Wednesday, December 21, 2011

Helping your child develop self-control

So far in the blog I have been mostly advising you what to do once your child is already in "tantrum" mode.   Another set of strategies is to to help your child develop self-observation skills.  Once your child recognizes he is "over-heating," then you can teach him strategies to deal with frustrations in a more mature way.   Your child has to recognize first there is a problem (his anger is sometimes "over the top") before he will be willing or able to work on the problem.  In this post, I will write about how to help your child learn to observe his emotional state.  In the next post, I will begin to outline strategies which your child can use to alter his emotional state.

The first step is to label his emotional level with colors or numbers.  You can use blue for "low" level of anger, yellow or orange for "getting hotter," and red for "scorching hot."  When your child is getting angry, try to use these labels in a non-critical way to help him see the differences in his emotional state.  You can also use the labels to point out your own level of anger at times, so that your child does not feel singled out.  Also, by pointing out your emotional state, you are modeling what you hope your child will be able to do for himself someday. 

You would explain the color system to your child when he is calm.  Then when he is angry you gently point out in just a few words the color of anger he is expressing:  "you are blue hot," "you are getting hotter, kind of orange now," or "you are red hot now."   An alternative is to use numbers (1-5) or the speed of cars, if you think these labels would appeal more to your child.  For example, you could say you going 10 miles per hour (for low levels of anger), or you are at 40 miles per hour (for mid range), or now you are going over 80 miles an hour!

This will not in itself lead to dramatic changes in your child's behavior.  But you are setting the stage for change by  helping him see the differences in how he expresses his angry feelings.  You will need to do this over a period of months for your child to recognize accurately how he is responding in different situations. 

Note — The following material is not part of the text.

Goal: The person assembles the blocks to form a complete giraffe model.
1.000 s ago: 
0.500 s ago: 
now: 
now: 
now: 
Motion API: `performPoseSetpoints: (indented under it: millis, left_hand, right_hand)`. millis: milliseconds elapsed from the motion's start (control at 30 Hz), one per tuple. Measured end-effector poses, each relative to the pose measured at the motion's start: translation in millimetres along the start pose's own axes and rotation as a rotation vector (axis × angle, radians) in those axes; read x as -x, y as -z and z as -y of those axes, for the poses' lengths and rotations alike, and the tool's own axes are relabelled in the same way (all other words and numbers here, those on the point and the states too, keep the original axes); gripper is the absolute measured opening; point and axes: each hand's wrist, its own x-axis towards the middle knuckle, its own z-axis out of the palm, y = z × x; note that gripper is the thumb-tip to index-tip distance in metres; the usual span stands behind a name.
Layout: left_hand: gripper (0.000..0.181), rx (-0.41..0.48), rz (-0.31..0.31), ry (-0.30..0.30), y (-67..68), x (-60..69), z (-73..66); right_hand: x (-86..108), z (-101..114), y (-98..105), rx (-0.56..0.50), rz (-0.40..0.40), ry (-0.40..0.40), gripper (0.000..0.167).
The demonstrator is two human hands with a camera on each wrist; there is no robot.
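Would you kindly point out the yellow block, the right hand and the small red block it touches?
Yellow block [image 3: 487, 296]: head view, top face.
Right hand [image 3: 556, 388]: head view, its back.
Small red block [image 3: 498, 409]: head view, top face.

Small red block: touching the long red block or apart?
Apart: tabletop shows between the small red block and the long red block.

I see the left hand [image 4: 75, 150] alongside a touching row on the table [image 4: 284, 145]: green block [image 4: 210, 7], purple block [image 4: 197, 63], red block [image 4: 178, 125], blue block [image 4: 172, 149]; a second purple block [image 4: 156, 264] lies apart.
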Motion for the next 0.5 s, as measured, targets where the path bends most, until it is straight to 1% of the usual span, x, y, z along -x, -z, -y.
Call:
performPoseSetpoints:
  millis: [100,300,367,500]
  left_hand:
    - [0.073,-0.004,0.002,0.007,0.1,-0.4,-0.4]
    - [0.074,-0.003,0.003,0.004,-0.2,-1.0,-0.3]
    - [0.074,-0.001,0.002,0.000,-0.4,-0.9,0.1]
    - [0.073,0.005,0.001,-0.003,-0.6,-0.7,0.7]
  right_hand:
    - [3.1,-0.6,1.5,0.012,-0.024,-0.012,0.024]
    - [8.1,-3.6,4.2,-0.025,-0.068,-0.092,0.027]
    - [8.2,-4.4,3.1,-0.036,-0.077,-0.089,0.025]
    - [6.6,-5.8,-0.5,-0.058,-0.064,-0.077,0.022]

Another self-observation skill to work on with your child is identifying triggers.  When your child is calm (after an outburst has subsided) point out what you think the trigger was.  For example, you could say "you got mad when you had to stop playing your game," or "you got mad when it was bedtime."  You are labeling the trigger in concrete words for your child.  You want him to begin to see the pattern.  Then in the future he can learn alternative ways to deal with his frustrations.  More about that in future posts.